**Exercise prompt:**
Which of the lines in the listing that follows hold "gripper"? Pull each one out.

**Input data:**
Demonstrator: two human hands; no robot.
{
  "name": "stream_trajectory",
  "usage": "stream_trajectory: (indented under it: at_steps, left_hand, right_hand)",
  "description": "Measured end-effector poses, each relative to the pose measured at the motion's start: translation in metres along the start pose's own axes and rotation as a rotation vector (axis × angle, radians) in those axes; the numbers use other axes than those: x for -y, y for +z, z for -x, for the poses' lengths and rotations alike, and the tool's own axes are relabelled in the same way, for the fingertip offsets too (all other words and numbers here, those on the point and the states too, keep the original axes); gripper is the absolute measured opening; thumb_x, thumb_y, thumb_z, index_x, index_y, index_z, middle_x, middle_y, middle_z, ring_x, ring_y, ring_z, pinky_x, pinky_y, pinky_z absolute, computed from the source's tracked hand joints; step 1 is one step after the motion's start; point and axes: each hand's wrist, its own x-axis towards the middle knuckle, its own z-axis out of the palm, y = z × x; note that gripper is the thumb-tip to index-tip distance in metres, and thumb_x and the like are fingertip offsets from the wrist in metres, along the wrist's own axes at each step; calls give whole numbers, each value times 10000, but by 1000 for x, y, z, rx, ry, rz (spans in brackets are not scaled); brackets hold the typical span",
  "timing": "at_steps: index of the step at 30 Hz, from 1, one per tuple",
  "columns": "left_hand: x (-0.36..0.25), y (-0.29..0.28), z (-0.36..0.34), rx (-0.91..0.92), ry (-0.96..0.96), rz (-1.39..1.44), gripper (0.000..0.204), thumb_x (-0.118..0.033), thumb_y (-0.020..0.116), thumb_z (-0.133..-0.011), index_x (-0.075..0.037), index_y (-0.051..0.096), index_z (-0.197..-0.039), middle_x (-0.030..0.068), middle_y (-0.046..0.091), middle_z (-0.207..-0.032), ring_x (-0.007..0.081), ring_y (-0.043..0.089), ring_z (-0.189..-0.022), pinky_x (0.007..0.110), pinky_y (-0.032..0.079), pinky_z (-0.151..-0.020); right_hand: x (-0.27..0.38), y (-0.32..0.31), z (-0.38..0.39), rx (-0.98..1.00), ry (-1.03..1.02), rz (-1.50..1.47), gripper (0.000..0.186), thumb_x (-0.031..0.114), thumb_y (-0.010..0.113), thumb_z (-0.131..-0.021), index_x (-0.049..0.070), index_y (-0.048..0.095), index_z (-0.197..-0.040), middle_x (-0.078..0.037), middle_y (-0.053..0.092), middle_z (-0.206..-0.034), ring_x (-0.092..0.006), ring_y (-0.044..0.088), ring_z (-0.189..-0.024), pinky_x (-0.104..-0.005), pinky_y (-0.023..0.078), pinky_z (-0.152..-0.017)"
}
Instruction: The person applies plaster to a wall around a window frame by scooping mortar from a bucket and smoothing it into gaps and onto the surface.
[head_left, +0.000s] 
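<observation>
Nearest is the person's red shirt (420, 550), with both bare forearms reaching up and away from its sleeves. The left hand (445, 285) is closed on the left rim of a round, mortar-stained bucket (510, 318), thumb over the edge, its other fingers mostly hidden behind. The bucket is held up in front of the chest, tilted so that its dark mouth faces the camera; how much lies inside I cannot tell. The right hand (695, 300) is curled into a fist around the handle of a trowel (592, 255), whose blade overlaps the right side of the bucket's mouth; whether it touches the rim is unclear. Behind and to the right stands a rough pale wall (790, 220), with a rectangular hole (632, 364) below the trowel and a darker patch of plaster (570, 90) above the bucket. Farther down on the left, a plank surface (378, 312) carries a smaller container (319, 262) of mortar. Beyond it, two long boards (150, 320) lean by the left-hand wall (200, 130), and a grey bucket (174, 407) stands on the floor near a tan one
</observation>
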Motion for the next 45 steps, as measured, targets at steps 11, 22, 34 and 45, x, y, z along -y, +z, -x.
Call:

**Response:**
  "description": "Measured end-effector poses, each relative to the pose measured at the motion's start: translation in metres along the start pose's own axes and rotation as a rotation vector (axis × angle, radians) in those axes; the numbers use other axes than those: x for -y, y for +z, z for -x, for the poses' lengths and rotations alike, and the tool's own axes are relabelled in the same way, for the fingertip offsets too (all other words and numbers here, those on the point and the states too, keep the original axes); gripper is the absolute measured opening; thumb_x, thumb_y, thumb_z, index_x, index_y, index_z, middle_x, middle_y, middle_z, ring_x, ring_y, ring_z, pinky_x, pinky_y, pinky_z absolute, computed from the source's tracked hand joints; step 1 is one step after the motion's start; point and axes: each hand's wrist, its own x-axis towards the middle knuckle, its own z-axis out of the palm, y = z × x; note that gripper is the thumb-tip to index-tip distance in metres, and thumb_x and the like are fingertip offsets from the wrist in metres, along the wrist's own axes at each step; calls give whole numbers, each value times 10000, but by 1000 for x, y, z, rx, ry, rz (spans in brackets are not scaled); brackets hold the typical span",
  "columns": "left_hand: x (-0.36..0.25), y (-0.29..0.28), z (-0.36..0.34), rx (-0.91..0.92), ry (-0.96..0.96), rz (-1.39..1.44), gripper (0.000..0.204), thumb_x (-0.118..0.033), thumb_y (-0.020..0.116), thumb_z (-0.133..-0.011), index_x (-0.075..0.037), index_y (-0.051..0.096), index_z (-0.197..-0.039), middle_x (-0.030..0.068), middle_y (-0.046..0.091), middle_z (-0.207..-0.032), ring_x (-0.007..0.081), ring_y (-0.043..0.089), ring_z (-0.189..-0.022), pinky_x (0.007..0.110), pinky_y (-0.032..0.079), pinky_z (-0.151..-0.020); right_hand: x (-0.27..0.38), y (-0.32..0.31), z (-0.38..0.39), rx (-0.98..1.00), ry (-1.03..1.02), rz (-1.50..1.47), gripper (0.000..0.186), thumb_x (-0.031..0.114), thumb_y (-0.010..0.113), thumb_z (-0.131..-0.021), index_x (-0.049..0.070), index_y (-0.048..0.095), index_z (-0.197..-0.040), middle_x (-0.078..0.037), middle_y (-0.053..0.092), middle_z (-0.206..-0.034), ring_x (-0.092..0.006), ring_y (-0.044..0.088), ring_z (-0.189..-0.024), pinky_x (-0.104..-0.005), pinky_y (-0.023..0.078), pinky_z (-0.152..-0.017)"

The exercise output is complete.